“I don’t know where to start.”
As an analyst by trade, I am surprised that I haven’t yet started tracking, recording, and analyzing each time I hear this “not knowing where to start” comment. It must be the most common piece of feedback I get. (Judging by my colleague, Annalyn Hawkes, she’s often asked the same question!)
In most of the articles I publish, right about here is where I would typically quantify my observations and remove all doubt from my thesis with long lists of statistics and historical trendlines detailing recorded occurrences by time of day and by each lunar phase… Unfortunately, I regret that in this specific case you’ll just have to trust me — I hear this comment a lot!
For anyone who relates to this common struggle, here are 10 universal strategies for leveraging your data and creating value for your credit union. As with all things in life, the first step is the hardest, if you can get started with one of these strategies you just might accidentally start a cascade, or snowball effect accelerating your credit union’s data transformation.
1. Increase touch points
“Happy Birthday” goes a long way, along with celebrating membership anniversaries, and other key relationship milestones. These are also very easy data projects. Start simple by just showing your members that you’re paying attention, care about their achievements, and value their membership.

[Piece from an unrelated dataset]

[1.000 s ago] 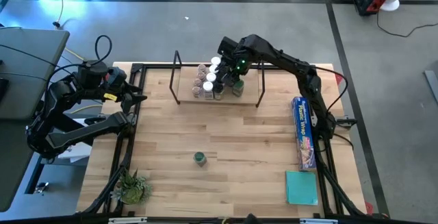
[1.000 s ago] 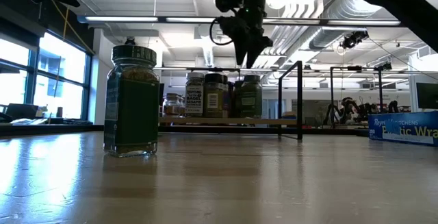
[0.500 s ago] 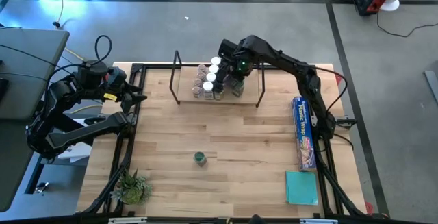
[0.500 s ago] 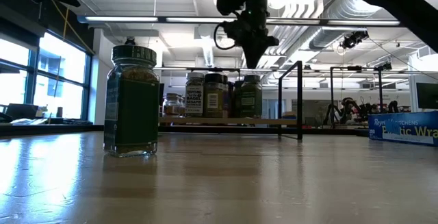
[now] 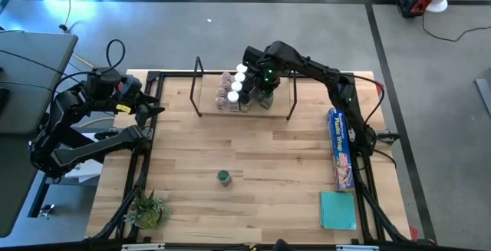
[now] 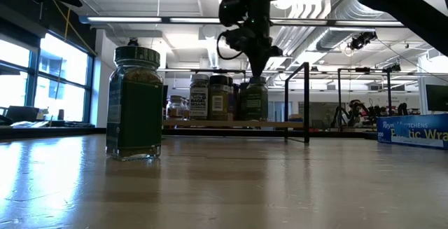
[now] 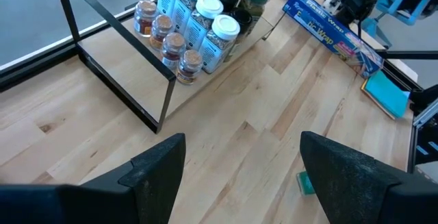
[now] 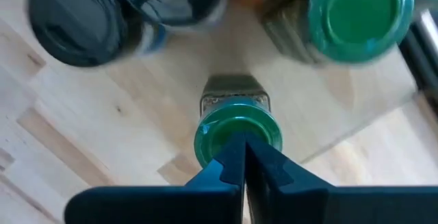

2. Find your non-users and ask for their participation
Simply asking a member to participate can have surprising results. Hint: some of them might say yes. This works especially well for services such as eStatements; use your data to find members not using eStatements and ask them to enroll for eStatements, bill pay, eAlerts, or any product or service for that matter. Find the non-users, and just ask them to participate. This could be a year long program with little effort, pick twelve products or services, one for each month, and once a month ask the non-users to participate.
3. Understand your delivery channels
Meeting your members where they are is a common strategy for successful credit unions. Asking a digital preferred member who has not seen a branch in five years to come in to fill out paperwork creates friction and perceived barriers. Use your data to study your channel activity, understand how your membership prefers to interact with the credit union, and meet them where they already are.
4. Analyze loan applications
Almost every credit unions I work with review loan originations monthly. However, far fewer credit unions analyze their applications. Understanding applications tells you what products your members are asking for, whereas originations more closely represent the products the credit union is looking for. What opportunities exist in your loan applications that you might be overlooking?
Many credit unions see an engagement rate around 50-70%. Meaning 30-50% of members did not perform a transaction last month, did not receive a deposit, and did not swipe a debit or credit card–generally their accounts sat idle. Use your data to find those inactive cards and try to re-engage them. Find members who are not using their accounts and remind them of the benefits of a credit union membership: ownership!
6. Start being proactive
As a consumer, if I had $50,000 in liquid deposits earning a 0.5% return slowly getting its purchasing power eroded by inflation, it would only be a matter of time before I relocate those assets. Or, for another example, as I pay off a loan or shortly thereafter, I’d likely have a demand for either another loan, or an investment vehicle for my additional cash flow. Use your data to be proactive, locate these situations, and proactively pursue the next financial opportunity.
7. Follow your member’s money
Member purchase/payment activity can be a wealth of information! Members rarely enter a branch and start telling you about each of their financial relationships and obligations, yet they effectively do so each and every time they send money out of the credit union. These transactions can be studied for insights into outside tradelines, relationships with other financial institutions, as well as consumer insights. How many members do you have using the credit union to pay their bank issued credit card?
8. Operational insights
What days and times do you see an increase in branch traffic? What day of the week sees the most loan application volume? These patterns exist, and they are fairly predictable; improve member service and scheduling by first understanding natural traffic tendencies and reacting appropriately.
9. Leverage bad situations
Unfortunately, in my experience most people avoid change. Many individuals require a catalyst, or some type of outside stimulus to occur before they consider actually changing. In our industry, this catalyst is commonly a fee. A member you haven’t spoken to in years suddenly calls out of the blue. Why? Because of a fee. People are generally motivated by money. Use these “bad” situations as a change agent. Find members who were charged an NSF fee last week and cross sell them your courtesy pay program, recommend them to your financial literacy program, or other product offering. Use your data to turn a complaint into that member’s catalyst for positive change.
10. Maximize program participation
Skip-a-Pay programs are fantastic, but so many credit unions fail to effectively manage and promote these types of programs. Use your data to first understand which members have a higher tendency to participate, then extend these data observations across your membership identifying larger segments of potentially interested borrowers.
Using these tips and tools will help you make the most of your data, understand your members better, and in turn, serve your members better!